:: What is required ::
The whole listing, from first line to last: copy it exactly.

:: Data ::
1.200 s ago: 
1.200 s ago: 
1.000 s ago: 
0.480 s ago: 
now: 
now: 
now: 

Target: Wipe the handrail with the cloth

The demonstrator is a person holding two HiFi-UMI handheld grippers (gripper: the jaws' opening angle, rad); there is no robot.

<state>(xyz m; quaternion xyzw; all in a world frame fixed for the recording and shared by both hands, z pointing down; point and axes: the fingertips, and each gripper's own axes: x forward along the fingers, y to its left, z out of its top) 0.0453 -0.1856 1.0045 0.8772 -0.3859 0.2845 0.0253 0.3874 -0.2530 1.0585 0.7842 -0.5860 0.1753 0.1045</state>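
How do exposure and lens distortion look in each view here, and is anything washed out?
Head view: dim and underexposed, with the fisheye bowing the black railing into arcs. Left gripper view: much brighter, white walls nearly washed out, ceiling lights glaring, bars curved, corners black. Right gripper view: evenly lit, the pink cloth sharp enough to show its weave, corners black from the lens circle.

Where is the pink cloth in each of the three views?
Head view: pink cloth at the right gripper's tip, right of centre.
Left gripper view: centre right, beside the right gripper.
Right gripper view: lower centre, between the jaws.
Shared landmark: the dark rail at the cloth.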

:: Answer section ::
1.200 s ago: 
1.200 s ago: 
1.000 s ago: 
0.480 s ago: 
now: 
now: 
now: 

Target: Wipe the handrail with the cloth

The demonstrator is a person holding two HiFi-UMI handheld grippers (gripper: the jaws' opening angle, rad); there is no robot.

<state>(xyz m; quaternion xyzw; all in a world frame fixed for the recording and shared by both hands, z pointing down; point and axes: the fingertips, and each gripper's own axes: x forward along the fingers, y to its left, z out of its top) 0.0453 -0.1856 1.0045 0.8772 -0.3859 0.2845 0.0253 0.3874 -0.2530 1.0585 0.7842 -0.5860 0.1753 0.1045</state>
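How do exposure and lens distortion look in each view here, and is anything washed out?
Head view: dim and underexposed, with the fisheye bowing the black railing into arcs. Left gripper view: much brighter, white walls nearly washed out, ceiling lights glaring, bars curved, corners black. Right gripper view: evenly lit, the pink cloth sharp enough to show its weave, corners black from the lens circle.

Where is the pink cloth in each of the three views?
Head view: pink cloth at the right gripper's tip, right of centre.
Left gripper view: centre right, beside the right gripper.
Right gripper view: lower centre, between the jaws.
Shared landmark: the dark rail at the cloth.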

That completes the response.